Validator(s)' Test suite - requirements (thoughts) from olivier Thereaux on 2004-02-10 (public-qa-dev@w3.org from February 2004)

From: olivier Thereaux <ot@w3.org>
Date: Tue, 10 Feb 2004 10:44:54 +0900
To: public-qa-dev@w3.org
Message-Id: <B99F8771-5B6A-11D8-998D-000393A63FC8@w3.org>
Here are my thoughts on the topic of a test suite for our various 
validators (including checklink by stretching the definition a bit).

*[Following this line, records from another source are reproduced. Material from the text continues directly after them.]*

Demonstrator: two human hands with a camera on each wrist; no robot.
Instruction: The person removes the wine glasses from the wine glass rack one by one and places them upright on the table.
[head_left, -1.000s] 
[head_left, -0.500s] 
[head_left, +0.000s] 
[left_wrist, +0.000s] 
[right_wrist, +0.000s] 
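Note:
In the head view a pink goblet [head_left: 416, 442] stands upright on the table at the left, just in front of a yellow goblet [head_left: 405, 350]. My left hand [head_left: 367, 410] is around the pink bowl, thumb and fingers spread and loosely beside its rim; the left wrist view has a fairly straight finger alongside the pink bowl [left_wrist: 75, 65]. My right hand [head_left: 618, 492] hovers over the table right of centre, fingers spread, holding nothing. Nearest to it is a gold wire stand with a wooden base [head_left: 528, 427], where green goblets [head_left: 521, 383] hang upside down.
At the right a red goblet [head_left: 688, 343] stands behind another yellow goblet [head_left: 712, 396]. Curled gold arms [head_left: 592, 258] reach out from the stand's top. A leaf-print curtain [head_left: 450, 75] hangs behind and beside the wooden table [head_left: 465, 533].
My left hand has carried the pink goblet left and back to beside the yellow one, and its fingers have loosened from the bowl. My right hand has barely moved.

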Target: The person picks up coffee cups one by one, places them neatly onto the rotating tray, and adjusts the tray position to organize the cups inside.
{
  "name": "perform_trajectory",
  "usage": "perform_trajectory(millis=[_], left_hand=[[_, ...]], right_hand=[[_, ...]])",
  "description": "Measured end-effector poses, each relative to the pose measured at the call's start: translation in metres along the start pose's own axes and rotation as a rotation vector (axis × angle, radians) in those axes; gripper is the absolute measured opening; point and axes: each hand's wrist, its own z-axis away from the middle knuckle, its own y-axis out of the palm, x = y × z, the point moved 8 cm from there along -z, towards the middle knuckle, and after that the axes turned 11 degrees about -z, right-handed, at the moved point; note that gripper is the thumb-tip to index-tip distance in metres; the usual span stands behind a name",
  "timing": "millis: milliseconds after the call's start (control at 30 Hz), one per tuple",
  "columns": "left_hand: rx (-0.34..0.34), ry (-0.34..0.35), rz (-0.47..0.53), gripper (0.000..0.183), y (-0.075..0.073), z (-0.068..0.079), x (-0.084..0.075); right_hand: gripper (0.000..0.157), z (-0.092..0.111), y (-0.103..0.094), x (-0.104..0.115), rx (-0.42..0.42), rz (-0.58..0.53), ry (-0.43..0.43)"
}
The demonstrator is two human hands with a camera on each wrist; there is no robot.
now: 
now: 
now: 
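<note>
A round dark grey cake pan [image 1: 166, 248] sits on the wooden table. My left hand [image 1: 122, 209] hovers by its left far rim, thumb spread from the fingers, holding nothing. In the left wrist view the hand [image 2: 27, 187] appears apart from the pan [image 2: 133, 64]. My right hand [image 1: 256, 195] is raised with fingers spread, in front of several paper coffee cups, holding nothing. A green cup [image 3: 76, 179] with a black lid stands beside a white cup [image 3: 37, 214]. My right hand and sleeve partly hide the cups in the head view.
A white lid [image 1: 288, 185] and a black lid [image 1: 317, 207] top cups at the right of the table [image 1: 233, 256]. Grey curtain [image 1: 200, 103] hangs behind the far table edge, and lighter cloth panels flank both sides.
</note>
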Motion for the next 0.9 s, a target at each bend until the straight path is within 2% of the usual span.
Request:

I'm mixing the ideas of a test suite and test framework because I 
believe the former must be designed precisely enough to allow us to 
build the latter. If we don't fix this requirement for the test suite, 
I guess a simple list of document (or something a bit more complex, as 
Björn just did).

We want a system that allows, in priority (use cases):
- a large (enough) collection of test
- (very easy) contribution of a test case with, ideally, each bug report
- testing of several instances of the validator + comparison of 
different instances + comparison with expected result (so a fixed list 
of validator-uri is a no-no)
- Classification of test. possibility to run only a subset of the suite

The main issue... Is to build a test suite for a test tool (duh). This 
brings one (or even several) levels of complexity that I don't think 
are too common in software testing (but I don't claim to be an espert 
on the matter).

Let us just pretend for a moment that a test case is a document (I have 
ideas to refine that, which I will explain later). Considering a test 
case linked to the validation engine (as opposed to UI, formatting, 
etc, which the system should also address). What's the expected result? 
The result that the production validator gives, and which, for 
consistency, the tested version is supposed to give, or is it the known 
(or guessed) validity of the test case wrt a given DTD? This is not 
such a complicated question, I guess, and once we make a clear 
distinction between the expected (validity) and usual results, it is 
possible to envision having the expected result "hardcoded" with the 
test case, and keep former results (including the reference results 
from the current prod tool) in EARL or whatever other format suits the 
purpose (EARL looks quite good).

What would the system do (taken and completed from Björn's list of 
200402 meeting):
  - read list of cases
  - filter (keep only subset we want to test)
  - run the tool
	* get outcome (EARL format?)
	* scrape results (in whatever output we want to test, usually XHTML I 
suppose)
  - Check UI [if included in the test description?] => escaping / URIs / 
dialogs / proper output according to options (source tree etc.)
  - Compare test result with expected outcome
  - compare test result with known results from other instances

I gave an incomplete listing of UI tests, and the process assumes that 
we also test the validation engine. I remember being told that testing 
the core (openSP / libs) was not ours to do, and I guess to some extent 
that is true, but I suppose a few tests could be used to check that at 
least all these components are present (e.g that the lib is up to date 
and that all the right DTDs are known)

 From all the thoughts above I can start outlining how a test would be 
described:
- URI of the tested document
- tools' options (to be appended/sent in a GET/POST)
- DTD used
- validity wrt DTD used
+ well formed (if XML)*
- long description (not fond of having the document describe itself)

(*)e.g v.w.o/dev/tests/xhtml-mathml2.html is well formed but not valid 
(AFAIK)



All for now. Please give your opinion or provide additions so that I 
can write a complete req. document, for the record.

thanks.
-- 
olivier
Received on Monday, 9 February 2004 20:45:02 UTC